■ **BRIEF**
Establish the number of lines below that contain the string "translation". State that number alone.
[[ MATERIAL SHOWN open ]]
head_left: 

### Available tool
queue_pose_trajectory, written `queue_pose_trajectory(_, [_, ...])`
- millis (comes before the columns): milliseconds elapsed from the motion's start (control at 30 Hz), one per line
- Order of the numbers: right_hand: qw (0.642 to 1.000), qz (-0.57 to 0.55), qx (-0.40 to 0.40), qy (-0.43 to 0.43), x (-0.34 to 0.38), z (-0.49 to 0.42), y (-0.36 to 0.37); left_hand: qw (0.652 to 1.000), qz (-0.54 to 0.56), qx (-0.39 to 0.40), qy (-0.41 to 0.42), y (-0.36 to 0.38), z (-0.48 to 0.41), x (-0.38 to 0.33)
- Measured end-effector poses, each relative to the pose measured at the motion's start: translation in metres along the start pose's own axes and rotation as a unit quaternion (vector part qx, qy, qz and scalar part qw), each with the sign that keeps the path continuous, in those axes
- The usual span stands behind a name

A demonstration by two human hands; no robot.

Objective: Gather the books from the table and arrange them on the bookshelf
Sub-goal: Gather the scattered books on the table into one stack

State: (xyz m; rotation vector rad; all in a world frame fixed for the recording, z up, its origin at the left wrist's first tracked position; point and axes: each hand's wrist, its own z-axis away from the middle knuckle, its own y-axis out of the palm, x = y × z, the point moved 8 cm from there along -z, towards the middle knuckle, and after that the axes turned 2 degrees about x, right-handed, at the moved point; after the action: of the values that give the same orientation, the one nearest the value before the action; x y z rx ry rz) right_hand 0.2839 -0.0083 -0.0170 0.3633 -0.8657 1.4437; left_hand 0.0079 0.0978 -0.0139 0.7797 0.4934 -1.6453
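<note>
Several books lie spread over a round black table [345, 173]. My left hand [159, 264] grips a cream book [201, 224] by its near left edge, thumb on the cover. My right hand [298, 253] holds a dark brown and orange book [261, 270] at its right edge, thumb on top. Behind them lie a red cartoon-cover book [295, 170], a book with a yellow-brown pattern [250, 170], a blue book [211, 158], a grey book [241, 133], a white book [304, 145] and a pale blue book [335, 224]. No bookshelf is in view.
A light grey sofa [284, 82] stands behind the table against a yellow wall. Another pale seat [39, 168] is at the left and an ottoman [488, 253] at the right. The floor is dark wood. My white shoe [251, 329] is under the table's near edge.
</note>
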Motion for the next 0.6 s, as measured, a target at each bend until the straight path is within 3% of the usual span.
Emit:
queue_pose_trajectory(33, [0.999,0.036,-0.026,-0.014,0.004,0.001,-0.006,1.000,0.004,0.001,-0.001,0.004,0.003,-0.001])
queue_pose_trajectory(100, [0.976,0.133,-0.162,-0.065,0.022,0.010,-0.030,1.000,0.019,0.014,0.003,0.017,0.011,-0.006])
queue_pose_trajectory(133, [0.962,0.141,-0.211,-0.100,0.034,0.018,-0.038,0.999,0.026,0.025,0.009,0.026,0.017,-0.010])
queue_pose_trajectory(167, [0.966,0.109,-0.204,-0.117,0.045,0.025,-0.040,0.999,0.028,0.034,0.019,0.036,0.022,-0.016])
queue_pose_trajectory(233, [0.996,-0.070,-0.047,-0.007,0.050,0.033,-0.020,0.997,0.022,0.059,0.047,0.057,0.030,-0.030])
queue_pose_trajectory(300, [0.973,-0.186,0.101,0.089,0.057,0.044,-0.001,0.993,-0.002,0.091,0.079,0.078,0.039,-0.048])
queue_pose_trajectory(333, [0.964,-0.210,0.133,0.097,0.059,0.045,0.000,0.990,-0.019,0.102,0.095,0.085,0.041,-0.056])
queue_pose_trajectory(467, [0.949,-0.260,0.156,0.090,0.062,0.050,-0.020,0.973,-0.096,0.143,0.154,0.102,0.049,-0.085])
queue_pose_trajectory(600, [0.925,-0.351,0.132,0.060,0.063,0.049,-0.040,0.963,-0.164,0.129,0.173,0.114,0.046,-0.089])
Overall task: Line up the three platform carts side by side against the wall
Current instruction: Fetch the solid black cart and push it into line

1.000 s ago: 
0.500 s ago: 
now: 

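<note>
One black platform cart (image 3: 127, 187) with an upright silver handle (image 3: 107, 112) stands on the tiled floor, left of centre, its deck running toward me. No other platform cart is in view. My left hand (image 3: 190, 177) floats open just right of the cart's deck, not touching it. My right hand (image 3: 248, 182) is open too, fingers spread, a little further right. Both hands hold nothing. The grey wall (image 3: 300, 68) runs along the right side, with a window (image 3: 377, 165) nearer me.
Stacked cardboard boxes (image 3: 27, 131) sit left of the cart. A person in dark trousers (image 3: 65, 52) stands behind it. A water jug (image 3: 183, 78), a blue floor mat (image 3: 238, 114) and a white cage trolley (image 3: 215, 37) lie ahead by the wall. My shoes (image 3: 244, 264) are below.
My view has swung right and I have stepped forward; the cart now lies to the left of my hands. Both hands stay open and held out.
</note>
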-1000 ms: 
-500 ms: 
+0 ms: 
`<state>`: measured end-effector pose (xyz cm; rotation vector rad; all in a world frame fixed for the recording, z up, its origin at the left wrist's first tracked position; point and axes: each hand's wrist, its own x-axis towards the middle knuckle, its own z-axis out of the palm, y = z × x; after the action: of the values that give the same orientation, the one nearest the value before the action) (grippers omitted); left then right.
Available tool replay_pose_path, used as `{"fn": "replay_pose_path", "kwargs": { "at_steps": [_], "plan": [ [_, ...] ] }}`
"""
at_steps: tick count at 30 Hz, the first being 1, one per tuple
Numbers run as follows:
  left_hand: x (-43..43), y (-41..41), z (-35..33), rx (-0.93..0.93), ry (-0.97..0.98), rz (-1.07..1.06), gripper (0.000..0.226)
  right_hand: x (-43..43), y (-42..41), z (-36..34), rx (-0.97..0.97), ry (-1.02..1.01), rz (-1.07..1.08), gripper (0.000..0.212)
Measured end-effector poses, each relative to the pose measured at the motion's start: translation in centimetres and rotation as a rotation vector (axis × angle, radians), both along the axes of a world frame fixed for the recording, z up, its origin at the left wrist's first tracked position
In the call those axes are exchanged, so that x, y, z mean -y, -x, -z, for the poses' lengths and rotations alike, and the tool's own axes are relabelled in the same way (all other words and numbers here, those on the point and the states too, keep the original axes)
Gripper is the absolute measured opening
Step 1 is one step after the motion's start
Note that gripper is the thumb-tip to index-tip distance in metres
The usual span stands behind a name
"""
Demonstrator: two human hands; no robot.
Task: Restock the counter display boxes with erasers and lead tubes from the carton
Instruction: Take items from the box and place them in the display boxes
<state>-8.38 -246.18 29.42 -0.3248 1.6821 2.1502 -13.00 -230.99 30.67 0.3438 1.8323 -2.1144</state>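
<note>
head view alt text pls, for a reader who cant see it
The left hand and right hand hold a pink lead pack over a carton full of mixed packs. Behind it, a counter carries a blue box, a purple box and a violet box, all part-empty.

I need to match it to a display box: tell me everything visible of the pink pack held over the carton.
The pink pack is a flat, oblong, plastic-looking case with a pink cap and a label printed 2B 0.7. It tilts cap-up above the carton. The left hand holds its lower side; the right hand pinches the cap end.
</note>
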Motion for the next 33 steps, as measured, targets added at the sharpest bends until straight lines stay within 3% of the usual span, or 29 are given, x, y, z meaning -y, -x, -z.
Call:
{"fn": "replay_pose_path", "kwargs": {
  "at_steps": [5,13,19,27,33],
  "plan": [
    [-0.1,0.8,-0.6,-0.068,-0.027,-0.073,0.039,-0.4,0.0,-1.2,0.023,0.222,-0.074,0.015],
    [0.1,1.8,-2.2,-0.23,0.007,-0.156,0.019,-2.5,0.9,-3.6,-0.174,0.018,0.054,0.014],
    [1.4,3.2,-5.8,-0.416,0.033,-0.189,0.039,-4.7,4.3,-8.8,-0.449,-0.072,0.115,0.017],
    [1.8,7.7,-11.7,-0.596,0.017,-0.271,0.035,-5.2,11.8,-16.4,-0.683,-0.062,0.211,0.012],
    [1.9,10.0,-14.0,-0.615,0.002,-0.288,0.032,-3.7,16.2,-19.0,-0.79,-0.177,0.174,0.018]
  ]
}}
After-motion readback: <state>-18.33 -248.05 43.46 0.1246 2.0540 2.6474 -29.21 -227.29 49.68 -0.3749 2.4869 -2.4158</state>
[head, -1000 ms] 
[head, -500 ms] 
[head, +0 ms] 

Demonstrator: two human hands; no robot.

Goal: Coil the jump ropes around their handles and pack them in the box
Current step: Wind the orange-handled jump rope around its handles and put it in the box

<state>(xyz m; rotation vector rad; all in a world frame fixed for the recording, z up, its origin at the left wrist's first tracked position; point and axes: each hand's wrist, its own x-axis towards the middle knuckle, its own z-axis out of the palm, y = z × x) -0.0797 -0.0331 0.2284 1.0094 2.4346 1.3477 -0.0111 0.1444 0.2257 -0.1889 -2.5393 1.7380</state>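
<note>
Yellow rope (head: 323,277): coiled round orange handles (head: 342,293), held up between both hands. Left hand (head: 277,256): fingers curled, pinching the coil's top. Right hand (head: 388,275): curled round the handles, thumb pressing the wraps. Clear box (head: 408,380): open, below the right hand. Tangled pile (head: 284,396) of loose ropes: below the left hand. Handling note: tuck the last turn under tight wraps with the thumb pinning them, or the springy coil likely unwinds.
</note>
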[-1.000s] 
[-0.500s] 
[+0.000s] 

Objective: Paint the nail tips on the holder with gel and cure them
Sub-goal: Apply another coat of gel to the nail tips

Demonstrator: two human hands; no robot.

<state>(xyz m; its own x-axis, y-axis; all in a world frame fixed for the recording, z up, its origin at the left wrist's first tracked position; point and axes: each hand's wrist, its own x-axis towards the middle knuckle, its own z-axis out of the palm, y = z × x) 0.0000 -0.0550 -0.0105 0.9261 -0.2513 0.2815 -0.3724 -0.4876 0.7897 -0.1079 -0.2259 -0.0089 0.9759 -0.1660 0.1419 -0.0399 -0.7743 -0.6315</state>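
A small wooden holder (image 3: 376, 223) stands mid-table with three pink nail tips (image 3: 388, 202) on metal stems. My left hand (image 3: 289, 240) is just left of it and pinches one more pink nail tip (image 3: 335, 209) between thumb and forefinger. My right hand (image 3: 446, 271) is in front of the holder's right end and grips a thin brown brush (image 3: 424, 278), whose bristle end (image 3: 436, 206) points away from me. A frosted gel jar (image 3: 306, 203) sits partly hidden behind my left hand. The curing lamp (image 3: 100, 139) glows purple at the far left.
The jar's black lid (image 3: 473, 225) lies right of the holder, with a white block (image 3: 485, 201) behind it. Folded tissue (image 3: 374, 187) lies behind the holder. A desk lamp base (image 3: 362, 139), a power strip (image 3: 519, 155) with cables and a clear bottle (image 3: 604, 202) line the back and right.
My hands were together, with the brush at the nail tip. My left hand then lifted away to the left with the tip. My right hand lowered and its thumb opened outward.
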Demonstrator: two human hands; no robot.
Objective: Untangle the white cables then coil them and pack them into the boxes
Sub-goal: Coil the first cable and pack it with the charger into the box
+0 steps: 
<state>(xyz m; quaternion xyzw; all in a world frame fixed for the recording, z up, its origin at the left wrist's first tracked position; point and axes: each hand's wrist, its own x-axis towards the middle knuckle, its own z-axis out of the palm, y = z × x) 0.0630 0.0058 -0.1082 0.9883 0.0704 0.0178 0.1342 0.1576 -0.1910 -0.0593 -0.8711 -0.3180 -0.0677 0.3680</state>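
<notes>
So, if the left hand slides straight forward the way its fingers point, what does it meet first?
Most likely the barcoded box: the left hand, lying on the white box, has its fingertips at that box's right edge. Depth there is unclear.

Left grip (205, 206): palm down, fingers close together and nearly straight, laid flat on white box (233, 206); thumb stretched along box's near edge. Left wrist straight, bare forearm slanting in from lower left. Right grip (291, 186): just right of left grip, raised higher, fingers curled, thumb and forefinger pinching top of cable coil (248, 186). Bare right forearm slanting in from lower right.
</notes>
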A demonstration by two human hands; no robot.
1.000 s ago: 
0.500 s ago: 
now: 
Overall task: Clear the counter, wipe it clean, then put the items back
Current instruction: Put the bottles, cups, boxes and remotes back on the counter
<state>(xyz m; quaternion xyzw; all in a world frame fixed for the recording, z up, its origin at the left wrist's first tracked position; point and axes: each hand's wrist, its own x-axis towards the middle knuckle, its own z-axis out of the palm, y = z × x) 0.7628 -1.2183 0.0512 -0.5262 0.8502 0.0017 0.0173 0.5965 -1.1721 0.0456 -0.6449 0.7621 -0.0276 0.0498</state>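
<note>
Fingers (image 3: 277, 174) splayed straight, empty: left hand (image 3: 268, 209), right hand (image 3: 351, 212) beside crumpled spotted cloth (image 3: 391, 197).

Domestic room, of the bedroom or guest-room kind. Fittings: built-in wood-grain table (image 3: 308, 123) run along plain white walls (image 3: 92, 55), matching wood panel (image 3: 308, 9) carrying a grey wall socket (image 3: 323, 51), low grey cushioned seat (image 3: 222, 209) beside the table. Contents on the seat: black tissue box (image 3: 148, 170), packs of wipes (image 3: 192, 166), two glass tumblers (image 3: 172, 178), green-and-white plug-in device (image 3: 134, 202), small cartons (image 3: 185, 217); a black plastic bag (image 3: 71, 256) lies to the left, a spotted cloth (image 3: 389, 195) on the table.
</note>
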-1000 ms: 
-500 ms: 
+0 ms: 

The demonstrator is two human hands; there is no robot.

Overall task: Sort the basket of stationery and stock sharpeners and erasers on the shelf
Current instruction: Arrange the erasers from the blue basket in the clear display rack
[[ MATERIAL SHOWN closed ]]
■ **EXERCISE OUTPUT**
2